**Task brief**
Search the records for the word "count" and report each line that has it.

Items from a data source
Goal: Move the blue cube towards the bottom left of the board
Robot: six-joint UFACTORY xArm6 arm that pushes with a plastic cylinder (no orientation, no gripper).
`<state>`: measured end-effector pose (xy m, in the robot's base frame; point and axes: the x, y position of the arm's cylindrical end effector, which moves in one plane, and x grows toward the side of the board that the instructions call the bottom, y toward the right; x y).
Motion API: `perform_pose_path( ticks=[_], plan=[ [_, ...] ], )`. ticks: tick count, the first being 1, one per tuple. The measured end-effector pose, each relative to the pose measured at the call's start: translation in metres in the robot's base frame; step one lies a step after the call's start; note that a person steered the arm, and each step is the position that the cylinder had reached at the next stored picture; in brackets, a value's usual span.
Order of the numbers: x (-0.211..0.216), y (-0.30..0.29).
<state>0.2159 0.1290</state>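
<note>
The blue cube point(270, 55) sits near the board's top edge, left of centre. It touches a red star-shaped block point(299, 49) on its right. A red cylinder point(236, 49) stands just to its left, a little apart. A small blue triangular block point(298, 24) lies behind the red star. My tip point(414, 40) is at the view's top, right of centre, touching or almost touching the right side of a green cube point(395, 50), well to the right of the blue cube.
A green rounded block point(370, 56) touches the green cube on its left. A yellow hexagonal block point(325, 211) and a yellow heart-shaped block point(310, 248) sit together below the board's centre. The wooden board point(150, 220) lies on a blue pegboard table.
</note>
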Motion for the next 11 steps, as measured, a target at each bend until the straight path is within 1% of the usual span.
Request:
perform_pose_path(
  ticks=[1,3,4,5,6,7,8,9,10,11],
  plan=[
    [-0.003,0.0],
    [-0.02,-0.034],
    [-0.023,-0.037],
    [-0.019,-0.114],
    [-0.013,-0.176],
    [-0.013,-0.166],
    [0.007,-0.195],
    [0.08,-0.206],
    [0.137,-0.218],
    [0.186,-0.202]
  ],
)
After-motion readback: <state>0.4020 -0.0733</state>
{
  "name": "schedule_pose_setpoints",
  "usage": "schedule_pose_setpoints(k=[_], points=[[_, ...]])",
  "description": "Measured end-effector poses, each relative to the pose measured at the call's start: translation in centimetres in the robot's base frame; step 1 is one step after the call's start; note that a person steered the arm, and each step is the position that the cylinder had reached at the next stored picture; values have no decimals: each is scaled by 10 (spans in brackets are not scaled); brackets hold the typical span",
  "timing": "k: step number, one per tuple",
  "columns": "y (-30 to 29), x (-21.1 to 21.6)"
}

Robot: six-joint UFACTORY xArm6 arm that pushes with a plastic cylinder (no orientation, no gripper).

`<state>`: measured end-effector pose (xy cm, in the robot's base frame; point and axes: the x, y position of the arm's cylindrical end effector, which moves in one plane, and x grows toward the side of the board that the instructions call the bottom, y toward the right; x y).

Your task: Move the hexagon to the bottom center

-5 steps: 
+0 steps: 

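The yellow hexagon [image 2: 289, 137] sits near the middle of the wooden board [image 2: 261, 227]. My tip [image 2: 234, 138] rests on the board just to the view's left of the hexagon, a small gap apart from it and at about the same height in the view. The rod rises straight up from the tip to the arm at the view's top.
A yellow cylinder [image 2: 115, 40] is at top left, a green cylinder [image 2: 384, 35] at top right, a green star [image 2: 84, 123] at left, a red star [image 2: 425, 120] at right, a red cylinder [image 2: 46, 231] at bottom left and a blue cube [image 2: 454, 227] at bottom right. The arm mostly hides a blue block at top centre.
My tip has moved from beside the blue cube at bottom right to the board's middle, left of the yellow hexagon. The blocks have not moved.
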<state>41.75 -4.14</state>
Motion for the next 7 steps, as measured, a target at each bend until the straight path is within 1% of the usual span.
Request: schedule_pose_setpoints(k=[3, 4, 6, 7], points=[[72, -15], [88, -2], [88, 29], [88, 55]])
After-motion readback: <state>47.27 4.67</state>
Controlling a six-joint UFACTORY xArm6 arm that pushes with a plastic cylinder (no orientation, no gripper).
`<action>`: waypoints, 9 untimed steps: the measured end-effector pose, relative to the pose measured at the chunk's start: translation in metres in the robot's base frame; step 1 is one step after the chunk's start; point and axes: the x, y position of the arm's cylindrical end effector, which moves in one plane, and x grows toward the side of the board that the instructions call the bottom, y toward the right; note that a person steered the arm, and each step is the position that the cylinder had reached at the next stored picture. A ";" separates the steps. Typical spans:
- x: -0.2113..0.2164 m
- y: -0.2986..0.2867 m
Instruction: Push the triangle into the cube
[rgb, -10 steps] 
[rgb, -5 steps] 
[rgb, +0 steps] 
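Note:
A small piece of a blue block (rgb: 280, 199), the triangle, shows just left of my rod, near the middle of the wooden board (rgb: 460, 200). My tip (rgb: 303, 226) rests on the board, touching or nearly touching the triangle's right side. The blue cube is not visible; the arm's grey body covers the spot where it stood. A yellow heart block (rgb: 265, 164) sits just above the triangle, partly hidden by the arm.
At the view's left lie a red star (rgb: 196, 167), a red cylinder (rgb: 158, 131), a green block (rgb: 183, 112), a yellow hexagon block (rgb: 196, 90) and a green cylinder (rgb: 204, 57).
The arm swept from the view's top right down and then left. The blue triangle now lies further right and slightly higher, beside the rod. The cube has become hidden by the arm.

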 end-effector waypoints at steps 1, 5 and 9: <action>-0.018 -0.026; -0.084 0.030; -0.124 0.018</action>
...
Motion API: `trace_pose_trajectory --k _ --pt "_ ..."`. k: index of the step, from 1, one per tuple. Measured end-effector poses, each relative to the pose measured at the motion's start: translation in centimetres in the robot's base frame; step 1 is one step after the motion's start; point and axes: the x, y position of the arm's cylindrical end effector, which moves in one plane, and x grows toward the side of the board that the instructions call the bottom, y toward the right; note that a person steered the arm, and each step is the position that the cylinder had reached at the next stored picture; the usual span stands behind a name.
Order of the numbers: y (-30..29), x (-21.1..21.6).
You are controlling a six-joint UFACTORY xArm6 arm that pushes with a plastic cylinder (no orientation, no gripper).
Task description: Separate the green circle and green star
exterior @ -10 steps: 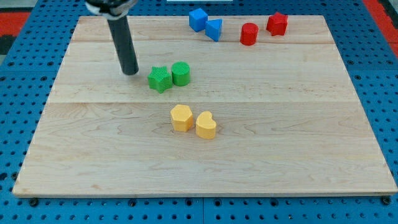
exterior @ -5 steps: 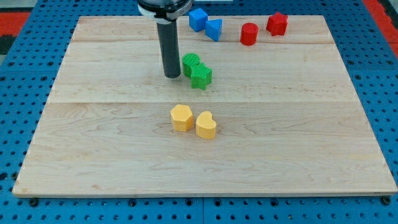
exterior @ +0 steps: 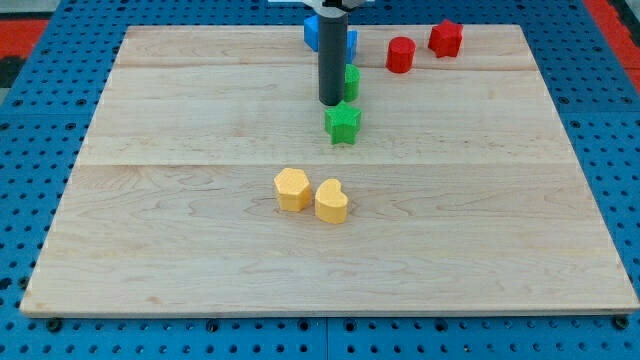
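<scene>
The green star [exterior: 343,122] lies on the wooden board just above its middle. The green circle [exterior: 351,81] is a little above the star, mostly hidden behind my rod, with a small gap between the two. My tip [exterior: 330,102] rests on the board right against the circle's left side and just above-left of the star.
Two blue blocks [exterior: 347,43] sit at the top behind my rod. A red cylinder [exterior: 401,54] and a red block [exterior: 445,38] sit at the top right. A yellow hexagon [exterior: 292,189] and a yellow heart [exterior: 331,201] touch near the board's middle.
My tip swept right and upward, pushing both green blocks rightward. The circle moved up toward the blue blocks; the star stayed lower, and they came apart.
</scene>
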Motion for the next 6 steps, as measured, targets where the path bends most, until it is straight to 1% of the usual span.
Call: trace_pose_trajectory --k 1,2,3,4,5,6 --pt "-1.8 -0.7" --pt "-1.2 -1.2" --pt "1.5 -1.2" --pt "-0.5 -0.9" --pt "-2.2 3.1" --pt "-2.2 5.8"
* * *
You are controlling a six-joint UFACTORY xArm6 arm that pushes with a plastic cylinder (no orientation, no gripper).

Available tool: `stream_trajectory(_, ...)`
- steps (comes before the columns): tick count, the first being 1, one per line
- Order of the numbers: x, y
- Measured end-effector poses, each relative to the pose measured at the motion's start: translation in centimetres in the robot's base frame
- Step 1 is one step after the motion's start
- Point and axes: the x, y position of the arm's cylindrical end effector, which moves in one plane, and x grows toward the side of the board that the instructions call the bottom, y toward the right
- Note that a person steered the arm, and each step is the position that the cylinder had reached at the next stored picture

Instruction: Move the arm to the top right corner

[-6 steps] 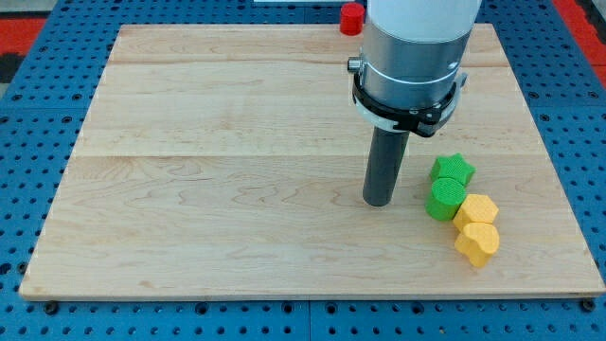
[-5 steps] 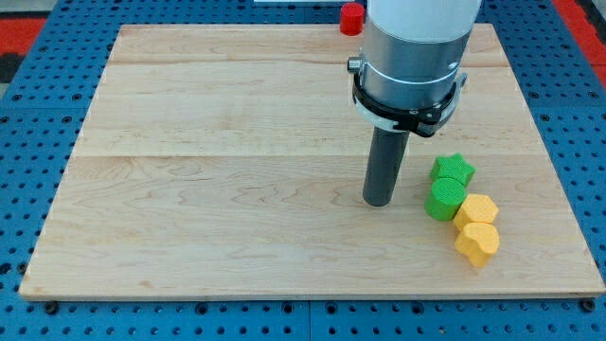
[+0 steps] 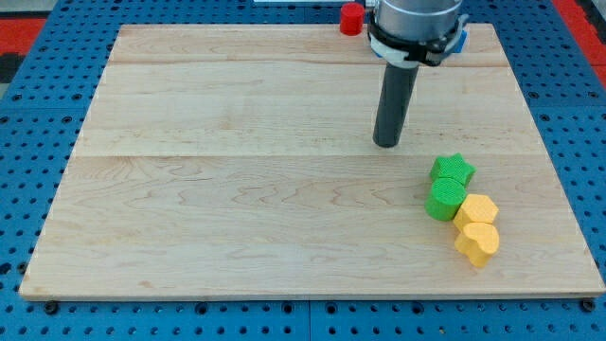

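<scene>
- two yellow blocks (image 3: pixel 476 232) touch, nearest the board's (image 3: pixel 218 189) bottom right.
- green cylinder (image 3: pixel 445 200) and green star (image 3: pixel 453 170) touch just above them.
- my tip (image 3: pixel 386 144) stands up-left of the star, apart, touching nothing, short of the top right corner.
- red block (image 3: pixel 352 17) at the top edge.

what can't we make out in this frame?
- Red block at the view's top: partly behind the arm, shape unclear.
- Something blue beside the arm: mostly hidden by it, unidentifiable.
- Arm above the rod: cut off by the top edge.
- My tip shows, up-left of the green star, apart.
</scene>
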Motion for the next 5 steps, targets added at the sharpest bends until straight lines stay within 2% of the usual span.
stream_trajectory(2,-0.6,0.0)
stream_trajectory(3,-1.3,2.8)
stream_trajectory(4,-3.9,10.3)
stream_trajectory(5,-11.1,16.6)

**Written answer**
Motion API: `perform_pose_path( ticks=[_], plan=[ [_, ...] ], )`. ticks: tick count, the first being 1, one per tuple. The measured end-effector pose, each relative to the pose measured at the call's start: translation in metres in the robot's base frame; step one lies a step after the call's start; note that a person steered the arm, and each step is the position that the cylinder had reached at the next stored picture; in brackets, a value's usual span.
- steps (comes before the columns): tick count, the first being 1, one per line

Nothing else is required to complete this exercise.